Each line of the data that includes "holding" must be copied.

= = =

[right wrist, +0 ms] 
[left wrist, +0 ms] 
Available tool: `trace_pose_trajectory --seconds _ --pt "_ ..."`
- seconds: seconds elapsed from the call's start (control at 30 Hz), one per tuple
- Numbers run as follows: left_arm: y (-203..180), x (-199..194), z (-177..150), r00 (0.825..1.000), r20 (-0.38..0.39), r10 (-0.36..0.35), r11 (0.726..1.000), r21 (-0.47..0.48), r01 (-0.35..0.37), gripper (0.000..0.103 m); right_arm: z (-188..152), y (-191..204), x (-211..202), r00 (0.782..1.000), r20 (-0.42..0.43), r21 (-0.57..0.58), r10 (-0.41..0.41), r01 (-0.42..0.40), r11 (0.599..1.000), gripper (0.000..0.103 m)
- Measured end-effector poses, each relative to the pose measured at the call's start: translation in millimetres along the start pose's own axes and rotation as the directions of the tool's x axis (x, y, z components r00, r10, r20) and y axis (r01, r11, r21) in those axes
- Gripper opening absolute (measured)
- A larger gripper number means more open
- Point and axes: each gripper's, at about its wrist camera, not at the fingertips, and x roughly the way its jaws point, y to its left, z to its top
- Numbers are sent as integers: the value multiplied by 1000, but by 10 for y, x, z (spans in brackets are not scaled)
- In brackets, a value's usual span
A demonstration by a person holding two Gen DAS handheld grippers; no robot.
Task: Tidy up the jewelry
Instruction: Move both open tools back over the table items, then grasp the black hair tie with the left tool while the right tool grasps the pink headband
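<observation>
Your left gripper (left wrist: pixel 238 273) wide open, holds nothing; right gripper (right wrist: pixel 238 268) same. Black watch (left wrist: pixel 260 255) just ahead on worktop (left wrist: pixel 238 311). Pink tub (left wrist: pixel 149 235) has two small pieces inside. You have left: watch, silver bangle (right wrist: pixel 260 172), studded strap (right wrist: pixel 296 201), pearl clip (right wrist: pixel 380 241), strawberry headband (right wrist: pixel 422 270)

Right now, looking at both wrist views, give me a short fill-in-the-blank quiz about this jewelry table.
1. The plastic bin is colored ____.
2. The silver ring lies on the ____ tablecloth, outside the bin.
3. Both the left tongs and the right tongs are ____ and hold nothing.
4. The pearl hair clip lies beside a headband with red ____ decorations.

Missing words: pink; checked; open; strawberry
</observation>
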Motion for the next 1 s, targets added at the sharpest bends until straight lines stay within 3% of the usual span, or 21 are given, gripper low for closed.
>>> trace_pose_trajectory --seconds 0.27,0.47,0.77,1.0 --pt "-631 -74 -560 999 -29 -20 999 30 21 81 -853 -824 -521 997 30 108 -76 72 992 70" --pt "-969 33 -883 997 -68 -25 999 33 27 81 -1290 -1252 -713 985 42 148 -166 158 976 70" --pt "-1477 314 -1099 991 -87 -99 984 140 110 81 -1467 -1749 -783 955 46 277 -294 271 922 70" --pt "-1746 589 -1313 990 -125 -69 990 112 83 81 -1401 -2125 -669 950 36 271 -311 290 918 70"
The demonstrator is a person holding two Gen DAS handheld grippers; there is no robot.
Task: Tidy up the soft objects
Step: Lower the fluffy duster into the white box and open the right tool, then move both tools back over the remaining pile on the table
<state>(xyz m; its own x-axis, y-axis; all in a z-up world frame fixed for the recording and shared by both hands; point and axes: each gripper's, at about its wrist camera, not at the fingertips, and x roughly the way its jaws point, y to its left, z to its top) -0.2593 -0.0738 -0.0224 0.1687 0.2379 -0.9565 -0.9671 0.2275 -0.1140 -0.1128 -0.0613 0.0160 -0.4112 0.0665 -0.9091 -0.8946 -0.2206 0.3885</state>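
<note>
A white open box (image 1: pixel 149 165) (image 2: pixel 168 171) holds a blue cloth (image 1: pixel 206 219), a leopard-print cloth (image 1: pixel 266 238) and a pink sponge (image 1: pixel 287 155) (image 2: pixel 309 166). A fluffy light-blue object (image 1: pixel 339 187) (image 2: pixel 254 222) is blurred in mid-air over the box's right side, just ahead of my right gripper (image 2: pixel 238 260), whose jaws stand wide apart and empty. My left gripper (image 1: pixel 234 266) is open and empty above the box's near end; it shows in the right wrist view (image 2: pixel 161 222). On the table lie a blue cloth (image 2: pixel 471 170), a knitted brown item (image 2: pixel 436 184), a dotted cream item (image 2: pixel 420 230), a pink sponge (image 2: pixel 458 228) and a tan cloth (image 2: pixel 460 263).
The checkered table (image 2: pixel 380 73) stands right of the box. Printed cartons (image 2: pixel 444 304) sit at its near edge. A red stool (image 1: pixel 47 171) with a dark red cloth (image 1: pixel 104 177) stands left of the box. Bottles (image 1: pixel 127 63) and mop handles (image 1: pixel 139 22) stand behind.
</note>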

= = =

__SOLUTION TO THE EXERCISE__
A demonstration by a person holding two Gen DAS handheld grippers; no robot.
The demonstrator is a person holding two Gen DAS handheld grippers; there is no robot.

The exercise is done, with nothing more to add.